• _EXERCISE DETAILS_:
Take the data below and extract the lines from the one with "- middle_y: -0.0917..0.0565" to the one with "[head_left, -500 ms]", inclusive, exactly as written.

╭─ COLLECTED DATA

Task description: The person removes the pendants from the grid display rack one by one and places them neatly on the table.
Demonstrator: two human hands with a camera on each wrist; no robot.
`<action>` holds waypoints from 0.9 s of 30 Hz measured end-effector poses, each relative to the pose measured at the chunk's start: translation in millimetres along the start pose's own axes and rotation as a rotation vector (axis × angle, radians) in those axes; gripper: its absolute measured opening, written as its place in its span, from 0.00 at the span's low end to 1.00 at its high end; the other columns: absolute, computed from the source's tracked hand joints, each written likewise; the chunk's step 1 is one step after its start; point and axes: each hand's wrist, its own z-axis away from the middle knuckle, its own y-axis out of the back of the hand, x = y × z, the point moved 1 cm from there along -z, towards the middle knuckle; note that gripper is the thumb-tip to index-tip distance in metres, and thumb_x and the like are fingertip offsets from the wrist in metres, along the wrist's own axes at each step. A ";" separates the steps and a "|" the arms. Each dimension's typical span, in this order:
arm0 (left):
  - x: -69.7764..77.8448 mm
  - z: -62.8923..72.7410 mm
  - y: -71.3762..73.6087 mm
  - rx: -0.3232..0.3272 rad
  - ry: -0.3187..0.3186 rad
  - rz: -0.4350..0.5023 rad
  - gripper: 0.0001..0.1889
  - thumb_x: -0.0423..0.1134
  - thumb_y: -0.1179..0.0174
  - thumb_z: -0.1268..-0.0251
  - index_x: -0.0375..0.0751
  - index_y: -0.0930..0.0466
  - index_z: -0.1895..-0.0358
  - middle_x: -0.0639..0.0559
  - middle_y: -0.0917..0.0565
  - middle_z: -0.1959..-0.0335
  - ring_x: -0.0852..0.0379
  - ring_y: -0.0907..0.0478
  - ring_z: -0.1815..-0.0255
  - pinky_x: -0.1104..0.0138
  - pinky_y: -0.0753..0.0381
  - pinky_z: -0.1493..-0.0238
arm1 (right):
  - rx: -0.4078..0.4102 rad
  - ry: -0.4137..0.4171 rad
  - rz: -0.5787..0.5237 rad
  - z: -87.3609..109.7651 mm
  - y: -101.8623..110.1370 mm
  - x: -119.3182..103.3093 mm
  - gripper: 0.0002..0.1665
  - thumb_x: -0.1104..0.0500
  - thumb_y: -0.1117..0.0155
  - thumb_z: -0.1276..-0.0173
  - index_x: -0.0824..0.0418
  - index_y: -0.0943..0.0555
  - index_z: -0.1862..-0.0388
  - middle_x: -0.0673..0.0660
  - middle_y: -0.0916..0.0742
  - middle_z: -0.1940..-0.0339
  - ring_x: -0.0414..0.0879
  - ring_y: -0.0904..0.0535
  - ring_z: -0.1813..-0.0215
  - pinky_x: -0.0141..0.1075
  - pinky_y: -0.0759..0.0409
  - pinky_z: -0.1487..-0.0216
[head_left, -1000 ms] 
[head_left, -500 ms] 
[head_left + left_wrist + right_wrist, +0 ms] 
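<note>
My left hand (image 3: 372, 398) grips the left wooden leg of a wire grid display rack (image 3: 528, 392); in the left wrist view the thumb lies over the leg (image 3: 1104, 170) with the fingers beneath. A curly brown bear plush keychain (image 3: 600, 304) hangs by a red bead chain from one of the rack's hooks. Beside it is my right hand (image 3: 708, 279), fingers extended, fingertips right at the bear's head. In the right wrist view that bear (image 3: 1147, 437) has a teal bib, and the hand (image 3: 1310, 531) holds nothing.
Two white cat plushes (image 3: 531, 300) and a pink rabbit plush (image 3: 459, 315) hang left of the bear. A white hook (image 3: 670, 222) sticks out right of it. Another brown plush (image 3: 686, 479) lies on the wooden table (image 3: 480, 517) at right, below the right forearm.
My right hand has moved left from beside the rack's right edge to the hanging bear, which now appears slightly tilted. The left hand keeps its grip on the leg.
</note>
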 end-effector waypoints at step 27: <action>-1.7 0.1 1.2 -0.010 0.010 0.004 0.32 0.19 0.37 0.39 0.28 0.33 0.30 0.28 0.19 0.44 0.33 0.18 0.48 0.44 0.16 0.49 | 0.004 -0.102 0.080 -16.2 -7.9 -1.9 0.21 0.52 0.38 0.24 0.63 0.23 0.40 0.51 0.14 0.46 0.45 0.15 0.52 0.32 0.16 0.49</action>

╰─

• _RESPONSE TO THE EXERCISE_:
  - middle_y: -0.0917..0.0565
  - middle_z: -0.1959..-0.0335
  - ring_x: -0.0852..0.0379
  - ring_y: -0.0907..0.0478
  - ring_z: -0.1815..-0.0255
  - pinky_x: -0.1104..0.0138
  - pinky_y: -0.0753..0.0381
  - pinky_z: -0.1493..-0.0238
arm1 (right):
  - rx: -0.4078..0.4102 rad
  - ry: -0.4137..0.4171 rad
  - rz: -0.5787..0.5237 rad
  - z: -87.3609..109.7651 mm
  - y: -101.8623..110.1370 mm
  - x: -119.3182..103.3093 mm
  - gripper: 0.0002..0.1665
  - thumb_x: -0.1104..0.0500
  - thumb_y: -0.1117..0.0155
  - thumb_z: -0.1276..-0.0173
  - index_x: -0.0824..0.0418
  - index_y: -0.0943..0.0555
  - index_z: -0.1862..-0.0388
  - middle_x: -0.0673..0.0660
  - middle_y: -0.0916..0.0742
  - middle_z: -0.1940..-0.0339
  - ring_x: -0.0414..0.0879
  - ring_y: -0.0904..0.0535
  - ring_z: -0.1813..-0.0215
  - pinky_x: -0.0141..0.1075
  - pinky_y: -0.0759..0.0409
  - pinky_z: -0.1487..-0.0216
[head_left, -1000 ms] 
[head_left, -500 ms] 

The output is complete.